• _Task goal_: Starting at the line that holds "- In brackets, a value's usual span", transcribe every line to the end of the data exactly; include no other lines.
::: Stored data :::
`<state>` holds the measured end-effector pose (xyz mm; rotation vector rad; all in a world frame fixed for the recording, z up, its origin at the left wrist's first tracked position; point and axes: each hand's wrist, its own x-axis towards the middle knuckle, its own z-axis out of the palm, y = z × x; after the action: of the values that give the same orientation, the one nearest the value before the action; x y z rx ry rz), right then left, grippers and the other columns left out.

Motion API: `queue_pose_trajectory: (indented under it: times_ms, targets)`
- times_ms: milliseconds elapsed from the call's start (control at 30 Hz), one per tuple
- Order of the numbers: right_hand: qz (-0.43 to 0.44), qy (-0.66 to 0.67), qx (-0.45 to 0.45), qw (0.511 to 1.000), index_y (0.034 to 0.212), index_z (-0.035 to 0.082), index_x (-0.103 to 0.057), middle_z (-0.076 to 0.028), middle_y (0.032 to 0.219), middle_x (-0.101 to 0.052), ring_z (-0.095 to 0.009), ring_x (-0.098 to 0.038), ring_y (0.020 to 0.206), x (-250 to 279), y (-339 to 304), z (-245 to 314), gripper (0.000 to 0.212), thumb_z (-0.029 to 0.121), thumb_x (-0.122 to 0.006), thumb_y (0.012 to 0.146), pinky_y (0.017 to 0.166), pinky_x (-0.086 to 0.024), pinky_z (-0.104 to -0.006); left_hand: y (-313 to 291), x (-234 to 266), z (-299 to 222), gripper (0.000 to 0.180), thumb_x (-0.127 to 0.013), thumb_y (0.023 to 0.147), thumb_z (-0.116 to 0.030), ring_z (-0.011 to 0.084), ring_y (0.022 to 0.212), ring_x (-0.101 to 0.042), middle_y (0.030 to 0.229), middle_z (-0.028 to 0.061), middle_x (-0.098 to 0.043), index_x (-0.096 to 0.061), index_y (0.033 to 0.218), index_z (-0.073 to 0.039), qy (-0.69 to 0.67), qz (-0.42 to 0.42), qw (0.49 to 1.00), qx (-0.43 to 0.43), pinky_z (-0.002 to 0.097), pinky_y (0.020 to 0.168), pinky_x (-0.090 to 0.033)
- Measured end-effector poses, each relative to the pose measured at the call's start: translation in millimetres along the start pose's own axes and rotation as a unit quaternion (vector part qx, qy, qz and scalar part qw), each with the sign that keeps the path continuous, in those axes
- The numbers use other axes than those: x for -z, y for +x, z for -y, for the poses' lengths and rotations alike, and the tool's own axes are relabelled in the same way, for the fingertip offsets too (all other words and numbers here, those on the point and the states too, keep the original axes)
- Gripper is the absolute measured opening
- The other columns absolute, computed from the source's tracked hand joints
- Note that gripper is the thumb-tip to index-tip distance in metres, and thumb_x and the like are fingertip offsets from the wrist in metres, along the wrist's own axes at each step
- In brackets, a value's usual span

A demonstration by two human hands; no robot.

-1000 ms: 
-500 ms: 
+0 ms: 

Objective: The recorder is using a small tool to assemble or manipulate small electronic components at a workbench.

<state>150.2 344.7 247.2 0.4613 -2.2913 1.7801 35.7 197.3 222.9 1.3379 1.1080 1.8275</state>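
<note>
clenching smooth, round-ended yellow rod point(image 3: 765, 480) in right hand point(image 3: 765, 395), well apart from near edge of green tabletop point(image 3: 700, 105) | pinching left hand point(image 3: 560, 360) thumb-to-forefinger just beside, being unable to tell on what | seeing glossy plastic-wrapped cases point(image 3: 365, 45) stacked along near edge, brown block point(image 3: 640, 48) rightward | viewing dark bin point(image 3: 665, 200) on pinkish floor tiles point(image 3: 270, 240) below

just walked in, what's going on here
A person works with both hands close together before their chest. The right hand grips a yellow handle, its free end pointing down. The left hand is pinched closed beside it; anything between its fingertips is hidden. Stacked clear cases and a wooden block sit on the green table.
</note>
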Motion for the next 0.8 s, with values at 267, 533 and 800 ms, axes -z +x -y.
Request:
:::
• _Output_:
- In brackets, a value's usual span

A demonstration by two human hands; no robot.

-1000 ms: 
-500 ms: 
+0 ms: 

Objective: The recorder is using a small tool to assemble or manipulate small electronic components at a workbench.

<state>150.2 344.7 247.2 0.4613 -2.2913 1.7801 35.7 197.3 222.9 1.3379 1.1080 1.8275</state>
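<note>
clenching smooth, round-ended yellow rod point(image 3: 765, 480) in right hand point(image 3: 765, 395), well apart from near edge of green tabletop point(image 3: 700, 105) | pinching left hand point(image 3: 560, 360) thumb-to-forefinger just beside, being unable to tell on what | seeing glossy plastic-wrapped cases point(image 3: 365, 45) stacked along near edge, brown block point(image 3: 640, 48) rightward | viewing dark bin point(image 3: 665, 200) on pinkish floor tiles point(image 3: 270, 240) below

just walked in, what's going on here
A person works with both hands close together before their chest. The right hand grips a yellow handle, its free end pointing down. The left hand is pinched closed beside it; anything between its fingertips is hidden. Stacked clear cases and a wooden block sit on the green table.
</note>
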Motion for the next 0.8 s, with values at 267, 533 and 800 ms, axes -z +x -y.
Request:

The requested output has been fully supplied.